ÇIĞLIĞIMIZI TÜRKİYE DUYDU, ONLAR DUYMADI…
Kitabın ortasından bir soruyla başlayalım bu haftaki yazımıza…
Ki; konuyu tartıştığımıza değsin.
Genelde bütün milletvekillerini, özelde de Ordu milletvekillerini kastediyorum:
Bir milletvekilinin önceliği ne olmalıdır?
Milletin vekili olması hasebiyle halk mıdır?
Yoksa başkentteki “siyasi büyükleri” midir?
Bir milletvekili “Ben halkımın vekiliyim. O sebeple de önceliğim halktır” diyebiliyorsa, sorulacak sorular şunlardır:
“Halkım” dediğin insanlar; Fatsa’da maden konusunda tepkilerini dile getirirken sen neredeydin?
Feryat-figan “Durdurun bu faciayı!” diye kendini paralarken neden uzaklardan izlemeyi tercih ettin?
Fatsalının sesini bütün Türkiye duyduğu halde, sen neden sağır taklidi yaptın?

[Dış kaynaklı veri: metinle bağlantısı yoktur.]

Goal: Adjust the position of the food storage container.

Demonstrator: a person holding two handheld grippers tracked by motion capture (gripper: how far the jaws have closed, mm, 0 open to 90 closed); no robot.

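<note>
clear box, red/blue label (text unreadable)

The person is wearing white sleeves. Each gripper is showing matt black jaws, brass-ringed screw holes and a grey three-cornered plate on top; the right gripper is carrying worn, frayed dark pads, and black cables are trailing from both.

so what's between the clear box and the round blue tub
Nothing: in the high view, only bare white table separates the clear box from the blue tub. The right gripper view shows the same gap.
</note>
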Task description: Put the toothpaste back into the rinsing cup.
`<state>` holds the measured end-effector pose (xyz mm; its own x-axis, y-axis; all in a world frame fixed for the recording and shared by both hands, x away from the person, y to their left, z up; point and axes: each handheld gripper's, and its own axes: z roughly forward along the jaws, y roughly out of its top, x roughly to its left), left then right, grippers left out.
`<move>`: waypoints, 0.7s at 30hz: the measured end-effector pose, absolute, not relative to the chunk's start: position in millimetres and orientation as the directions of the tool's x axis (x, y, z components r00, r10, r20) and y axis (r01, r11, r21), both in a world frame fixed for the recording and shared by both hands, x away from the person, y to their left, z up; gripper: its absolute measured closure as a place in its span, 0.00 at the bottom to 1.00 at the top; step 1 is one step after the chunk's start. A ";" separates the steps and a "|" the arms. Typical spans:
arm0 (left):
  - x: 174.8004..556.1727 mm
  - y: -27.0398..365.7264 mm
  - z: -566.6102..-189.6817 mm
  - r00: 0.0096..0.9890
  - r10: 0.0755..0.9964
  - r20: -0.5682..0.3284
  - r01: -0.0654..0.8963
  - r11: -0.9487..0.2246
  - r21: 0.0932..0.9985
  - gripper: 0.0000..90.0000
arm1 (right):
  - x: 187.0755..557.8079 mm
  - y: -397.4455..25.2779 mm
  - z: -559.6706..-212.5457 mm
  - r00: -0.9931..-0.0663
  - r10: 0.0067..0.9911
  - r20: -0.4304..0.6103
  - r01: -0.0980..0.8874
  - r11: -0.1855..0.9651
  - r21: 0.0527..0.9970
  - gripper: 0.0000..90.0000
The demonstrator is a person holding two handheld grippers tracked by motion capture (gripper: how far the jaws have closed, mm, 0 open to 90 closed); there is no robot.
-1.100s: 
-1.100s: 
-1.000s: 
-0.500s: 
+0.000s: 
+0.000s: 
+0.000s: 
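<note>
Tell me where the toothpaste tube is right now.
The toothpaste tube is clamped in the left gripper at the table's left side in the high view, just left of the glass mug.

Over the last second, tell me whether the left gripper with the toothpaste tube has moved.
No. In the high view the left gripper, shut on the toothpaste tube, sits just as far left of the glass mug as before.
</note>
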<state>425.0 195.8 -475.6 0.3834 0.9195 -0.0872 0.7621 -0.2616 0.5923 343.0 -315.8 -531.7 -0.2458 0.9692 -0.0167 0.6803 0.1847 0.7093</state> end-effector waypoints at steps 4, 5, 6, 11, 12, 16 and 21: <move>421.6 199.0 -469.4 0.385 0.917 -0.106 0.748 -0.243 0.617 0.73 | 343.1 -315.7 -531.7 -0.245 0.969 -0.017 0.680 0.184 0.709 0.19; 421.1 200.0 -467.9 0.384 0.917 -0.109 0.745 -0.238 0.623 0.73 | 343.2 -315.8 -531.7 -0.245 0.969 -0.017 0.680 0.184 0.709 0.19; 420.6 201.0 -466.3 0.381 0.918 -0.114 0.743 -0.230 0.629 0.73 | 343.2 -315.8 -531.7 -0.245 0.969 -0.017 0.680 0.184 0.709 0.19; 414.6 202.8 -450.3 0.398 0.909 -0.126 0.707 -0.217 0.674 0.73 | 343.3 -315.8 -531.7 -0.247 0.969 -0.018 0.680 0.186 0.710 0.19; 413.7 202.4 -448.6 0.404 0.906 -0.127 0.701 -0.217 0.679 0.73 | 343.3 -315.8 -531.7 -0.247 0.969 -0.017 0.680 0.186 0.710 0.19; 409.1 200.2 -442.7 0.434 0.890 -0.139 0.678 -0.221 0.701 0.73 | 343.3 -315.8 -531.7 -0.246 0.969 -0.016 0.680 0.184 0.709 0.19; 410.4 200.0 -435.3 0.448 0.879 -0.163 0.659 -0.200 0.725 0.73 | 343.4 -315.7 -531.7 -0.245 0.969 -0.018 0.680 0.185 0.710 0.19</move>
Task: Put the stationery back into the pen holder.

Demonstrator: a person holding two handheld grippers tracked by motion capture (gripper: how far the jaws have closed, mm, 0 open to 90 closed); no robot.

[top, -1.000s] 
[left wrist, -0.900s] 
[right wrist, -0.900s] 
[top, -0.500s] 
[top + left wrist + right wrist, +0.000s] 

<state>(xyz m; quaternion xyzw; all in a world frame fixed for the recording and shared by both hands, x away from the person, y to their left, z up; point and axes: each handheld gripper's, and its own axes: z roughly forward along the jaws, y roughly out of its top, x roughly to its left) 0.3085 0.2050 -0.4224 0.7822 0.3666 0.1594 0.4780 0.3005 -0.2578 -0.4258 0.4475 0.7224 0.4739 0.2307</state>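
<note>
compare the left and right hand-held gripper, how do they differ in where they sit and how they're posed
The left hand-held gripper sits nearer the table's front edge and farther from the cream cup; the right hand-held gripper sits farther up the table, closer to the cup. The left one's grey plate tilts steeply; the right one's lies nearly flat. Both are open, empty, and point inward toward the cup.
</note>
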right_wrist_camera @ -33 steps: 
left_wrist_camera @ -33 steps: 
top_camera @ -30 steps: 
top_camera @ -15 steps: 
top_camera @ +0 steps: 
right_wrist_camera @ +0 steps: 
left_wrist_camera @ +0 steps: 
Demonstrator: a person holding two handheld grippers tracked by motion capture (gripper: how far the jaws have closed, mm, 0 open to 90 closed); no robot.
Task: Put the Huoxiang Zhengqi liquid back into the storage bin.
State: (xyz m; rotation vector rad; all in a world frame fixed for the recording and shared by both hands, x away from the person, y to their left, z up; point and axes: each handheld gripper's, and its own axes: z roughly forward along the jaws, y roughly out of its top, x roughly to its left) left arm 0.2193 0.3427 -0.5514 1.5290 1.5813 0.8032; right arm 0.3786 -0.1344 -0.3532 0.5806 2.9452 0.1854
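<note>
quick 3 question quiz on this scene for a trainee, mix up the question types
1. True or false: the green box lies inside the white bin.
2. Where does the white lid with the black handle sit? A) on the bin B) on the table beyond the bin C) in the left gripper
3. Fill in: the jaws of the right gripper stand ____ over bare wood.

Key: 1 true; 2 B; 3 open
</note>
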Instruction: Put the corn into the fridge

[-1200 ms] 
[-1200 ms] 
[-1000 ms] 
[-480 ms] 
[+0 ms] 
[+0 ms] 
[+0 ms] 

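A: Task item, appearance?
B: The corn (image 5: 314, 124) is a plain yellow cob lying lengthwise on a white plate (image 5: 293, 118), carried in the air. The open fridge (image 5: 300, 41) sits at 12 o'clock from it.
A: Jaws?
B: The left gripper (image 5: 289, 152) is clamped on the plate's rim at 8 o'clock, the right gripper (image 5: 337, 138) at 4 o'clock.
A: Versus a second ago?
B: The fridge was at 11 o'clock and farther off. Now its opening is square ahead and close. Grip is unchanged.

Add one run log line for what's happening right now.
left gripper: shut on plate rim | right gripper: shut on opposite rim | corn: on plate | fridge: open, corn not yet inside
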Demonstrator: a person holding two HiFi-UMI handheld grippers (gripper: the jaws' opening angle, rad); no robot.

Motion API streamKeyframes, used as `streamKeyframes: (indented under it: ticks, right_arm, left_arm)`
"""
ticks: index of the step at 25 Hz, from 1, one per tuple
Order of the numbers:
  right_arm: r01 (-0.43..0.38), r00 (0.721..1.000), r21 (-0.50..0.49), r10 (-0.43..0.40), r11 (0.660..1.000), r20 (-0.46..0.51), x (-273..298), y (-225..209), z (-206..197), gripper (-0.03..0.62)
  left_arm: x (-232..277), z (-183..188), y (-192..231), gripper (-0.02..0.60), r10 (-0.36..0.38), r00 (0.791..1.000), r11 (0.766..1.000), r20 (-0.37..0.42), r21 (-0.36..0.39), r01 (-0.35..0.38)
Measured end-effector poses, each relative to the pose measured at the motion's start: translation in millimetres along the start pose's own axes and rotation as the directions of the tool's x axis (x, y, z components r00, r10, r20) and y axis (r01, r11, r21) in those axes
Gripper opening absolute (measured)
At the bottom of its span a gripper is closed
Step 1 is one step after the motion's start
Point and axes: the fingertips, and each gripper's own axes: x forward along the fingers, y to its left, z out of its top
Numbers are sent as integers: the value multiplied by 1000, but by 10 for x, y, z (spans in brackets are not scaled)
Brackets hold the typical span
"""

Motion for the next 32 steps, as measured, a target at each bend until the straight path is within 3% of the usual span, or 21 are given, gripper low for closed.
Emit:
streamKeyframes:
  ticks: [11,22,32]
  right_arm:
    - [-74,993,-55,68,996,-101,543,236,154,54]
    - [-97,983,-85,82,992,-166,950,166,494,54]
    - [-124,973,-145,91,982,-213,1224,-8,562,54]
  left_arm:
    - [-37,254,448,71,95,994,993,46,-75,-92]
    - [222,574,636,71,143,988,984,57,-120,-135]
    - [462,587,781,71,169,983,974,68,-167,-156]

Özellikle seçim dönemlerinde…
Cenaze demeden, düğün demeden, hasta ziyaretlerini kaçırmadan ve nerede kalabalık görsen onları göz ardı etmeden gece gündüz yaptığın çalışmalar dün gibi hafızalardayken, bu milletin sana ihtiyacı olduğu bir anda ortadan yok oluşunu neye yorumlamalıyız?
İşini gördükten sonra bu milletle yolunu ayırmak var mıydı?
Seni seçmekten başka hiçbir günahı olmayan vatandaşı yüz üstü bırakmak; hangi vicdana, hangi ilkeye ve esasa dayanıyor?
Gelelim ikinci şıkka…
Eğer bir milletvekili; “Önceliğim siyasi büyüklerimdir” diyorsa şunları sormak lazım…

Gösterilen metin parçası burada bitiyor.